* _WORK ITEM_
Could you copy exactly the lines below from the one with "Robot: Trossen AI" to the one with "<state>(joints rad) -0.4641", inclusive, leaving out any pictures?

+++ DATA FOR REVIEW +++

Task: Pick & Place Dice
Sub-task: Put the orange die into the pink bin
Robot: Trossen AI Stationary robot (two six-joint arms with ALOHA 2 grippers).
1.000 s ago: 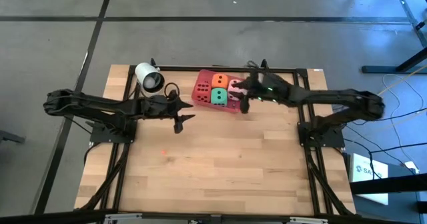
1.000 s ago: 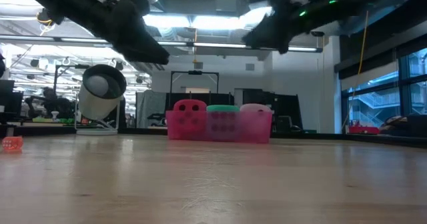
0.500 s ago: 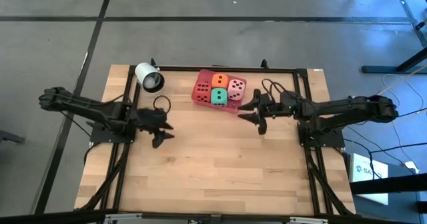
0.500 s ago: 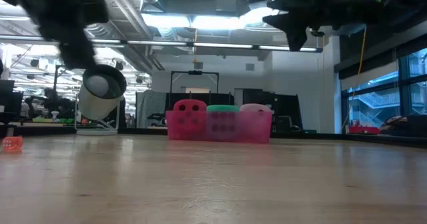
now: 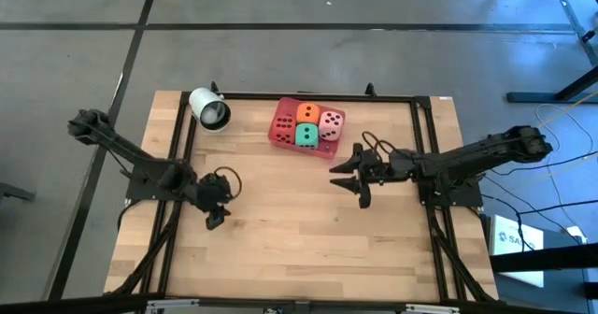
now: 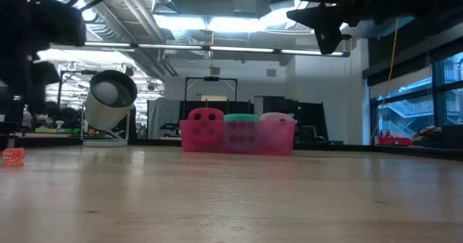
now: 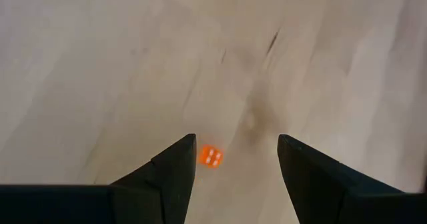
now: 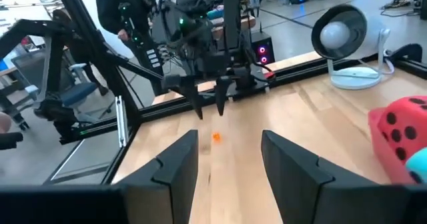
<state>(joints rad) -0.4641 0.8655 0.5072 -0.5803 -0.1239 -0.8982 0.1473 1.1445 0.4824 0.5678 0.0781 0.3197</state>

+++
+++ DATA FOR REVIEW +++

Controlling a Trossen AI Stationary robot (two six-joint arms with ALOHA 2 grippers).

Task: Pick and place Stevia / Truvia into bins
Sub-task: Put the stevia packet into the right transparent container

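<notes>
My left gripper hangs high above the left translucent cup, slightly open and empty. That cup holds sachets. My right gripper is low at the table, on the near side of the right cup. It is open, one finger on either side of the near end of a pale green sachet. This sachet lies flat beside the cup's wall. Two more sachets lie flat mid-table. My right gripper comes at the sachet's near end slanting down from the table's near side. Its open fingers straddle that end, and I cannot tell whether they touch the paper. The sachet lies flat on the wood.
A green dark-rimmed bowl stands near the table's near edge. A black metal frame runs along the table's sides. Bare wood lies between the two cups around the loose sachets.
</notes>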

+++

* _ANSWER BOX_
Robot: Trossen AI Stationary robot (two six-joint arms with ALOHA 2 grippers).
1.000 s ago: 
1.000 s ago: 
0.500 s ago: 
0.500 s ago: 
now: 
now: 
now: 
now: 
<state>(joints rad) -0.4641 0.8655 0.5072 -0.5803 -0.1239 -0.8982 0.1473 1.1445 0.4824 0.5678 0.0781 0.3197</state>

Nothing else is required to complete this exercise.